▸ **Your instructions**
Down to the last line, repeat the data below exactly.

▼▼▼

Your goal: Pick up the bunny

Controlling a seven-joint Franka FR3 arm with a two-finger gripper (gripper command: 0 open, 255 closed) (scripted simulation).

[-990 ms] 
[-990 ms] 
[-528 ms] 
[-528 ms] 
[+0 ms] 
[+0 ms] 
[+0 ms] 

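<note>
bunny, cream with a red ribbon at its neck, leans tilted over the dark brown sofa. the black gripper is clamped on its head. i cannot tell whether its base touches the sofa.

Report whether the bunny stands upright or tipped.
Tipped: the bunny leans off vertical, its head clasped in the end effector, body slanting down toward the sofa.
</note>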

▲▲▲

▸ **Answer box**
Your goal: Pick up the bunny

Controlling a seven-joint Franka FR3 arm with a two-finger gripper (gripper command: 0 open, 255 closed) (scripted simulation).

[-990 ms] 
[-990 ms] 
[-528 ms] 
[-528 ms] 
[+0 ms] 
[+0 ms] 
[+0 ms] 

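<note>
bunny, cream with a red ribbon at its neck, leans tilted over the dark brown sofa. the black gripper is clamped on its head. i cannot tell whether its base touches the sofa.

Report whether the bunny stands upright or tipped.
Tipped: the bunny leans off vertical, its head clasped in the end effector, body slanting down toward the sofa.
</note>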

No more output is expected for this exercise.